Ma couldn't "see" a cup but she could spot a seed from across the room.

I also mentioned it to the care home when they wanted to get her new glasses and they looked at me like I didn't know what I was talking about. Anyway, we got some cheap ones and I told them she doesn't wear em so they are just lying there.

I did read that object "feel" differently to them.

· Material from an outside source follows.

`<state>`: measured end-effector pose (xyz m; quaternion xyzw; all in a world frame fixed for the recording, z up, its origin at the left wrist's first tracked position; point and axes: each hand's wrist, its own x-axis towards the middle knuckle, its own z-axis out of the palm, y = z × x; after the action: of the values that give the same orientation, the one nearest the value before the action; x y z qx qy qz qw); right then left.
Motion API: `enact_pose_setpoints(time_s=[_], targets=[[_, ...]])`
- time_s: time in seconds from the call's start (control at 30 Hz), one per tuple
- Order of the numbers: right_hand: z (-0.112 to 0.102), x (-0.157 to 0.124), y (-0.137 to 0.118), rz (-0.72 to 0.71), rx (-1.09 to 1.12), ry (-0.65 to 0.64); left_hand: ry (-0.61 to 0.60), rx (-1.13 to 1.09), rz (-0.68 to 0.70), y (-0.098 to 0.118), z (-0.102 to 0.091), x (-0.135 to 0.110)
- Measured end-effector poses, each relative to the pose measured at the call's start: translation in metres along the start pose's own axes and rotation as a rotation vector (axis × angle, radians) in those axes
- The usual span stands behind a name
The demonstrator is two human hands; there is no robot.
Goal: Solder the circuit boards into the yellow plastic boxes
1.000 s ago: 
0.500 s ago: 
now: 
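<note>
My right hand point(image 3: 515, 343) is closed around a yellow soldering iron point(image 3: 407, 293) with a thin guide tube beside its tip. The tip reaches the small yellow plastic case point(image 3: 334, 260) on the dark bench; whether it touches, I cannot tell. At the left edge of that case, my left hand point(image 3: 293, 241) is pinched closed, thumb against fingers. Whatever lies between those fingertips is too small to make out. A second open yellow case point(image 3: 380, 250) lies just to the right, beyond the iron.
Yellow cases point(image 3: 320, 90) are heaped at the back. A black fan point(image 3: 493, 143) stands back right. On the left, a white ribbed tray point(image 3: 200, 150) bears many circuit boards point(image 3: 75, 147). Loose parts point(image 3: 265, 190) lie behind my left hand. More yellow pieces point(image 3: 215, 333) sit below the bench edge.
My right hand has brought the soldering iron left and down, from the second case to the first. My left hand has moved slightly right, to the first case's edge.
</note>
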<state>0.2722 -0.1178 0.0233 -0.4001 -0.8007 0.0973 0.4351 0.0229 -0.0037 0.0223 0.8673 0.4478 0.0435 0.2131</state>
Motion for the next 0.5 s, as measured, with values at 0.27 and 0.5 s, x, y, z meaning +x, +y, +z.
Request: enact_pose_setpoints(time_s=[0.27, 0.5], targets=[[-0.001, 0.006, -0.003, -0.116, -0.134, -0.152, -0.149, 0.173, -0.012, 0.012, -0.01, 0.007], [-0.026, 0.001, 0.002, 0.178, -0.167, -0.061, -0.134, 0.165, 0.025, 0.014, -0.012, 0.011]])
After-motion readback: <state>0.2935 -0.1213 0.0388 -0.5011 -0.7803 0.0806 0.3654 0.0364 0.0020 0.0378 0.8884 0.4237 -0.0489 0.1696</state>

Horrible, horrible disease!

Depth perception for dementia: A decrease in depth perception can make it difficult to distinguish between flat surfaces and raised surfaces. A loss of depth perception may make it easier to trip or harder to judge distances.
 

annieka 56

Registered User
Aug 8, 2022
356
0
My husband has a form of dementia called posterior cortical atrophy, it is classed as a type of Alzheimer’s. Tge first place that is attacked is the optical nerve (in his case left side ) so he has no right sided vision on either eye. This has gradually got bigger and ‘deeper’. There is nothing wrong with his actual eyes but his brain just doesn’t translate what the eye sees. My understanding is that most people with dementia eventually suffer to at least some degree out this problem as the dementia reaches the optical nerves. The same happens with the other senses too. With my Mum it was hearing, she actually told me she could ‘hear’ me, but she really struggled to make sense of what I was saying. My husband is starting to do this, and as also with the sense of touch. He doesn’t always know whether he is touching something or not, struggles to pick things up, and often doesn’t grasp things hard enough or conversely it’s too hard.
Hi Knitandpurl

My husband also has PCA and you have described the vision thing perfectly.
He can spot a dropped bit of popcorn in front of him like a hawk. But can't judge where a table is to put a cup down or how far away the wash basin is so can't get near enough to it to be of any use. And anyone approaching him from the side with the best of intentions is likely to get lashed out on. Grasping things too hard is the order of the day as well - vice like grip.
Very interesting to read someone with a similar experience.
 

Knitandpurl

Registered User
Aug 9, 2021
886
0
Lincolnshire
Hi Knitandpurl

My husband also has PCA and you have described the vision thing perfectly.
He can spot a dropped bit of popcorn in front of him like a hawk. But can't judge where a table is to put a cup down or how far away the wash basin is so can't get near enough to it to be of any use. And anyone approaching him from the side with the best of intentions is likely to get lashed out on. Grasping things too hard is the order of the day as well - vice like grip.
Very interesting to read someone with a similar experience.
Ooh yes - the amount of drinks that have ended in the floor as he ‘puts’ them on the table. And always either too close to the toilet pan or too far away- I try to persuade him to sit on it, but doesn’t usually work.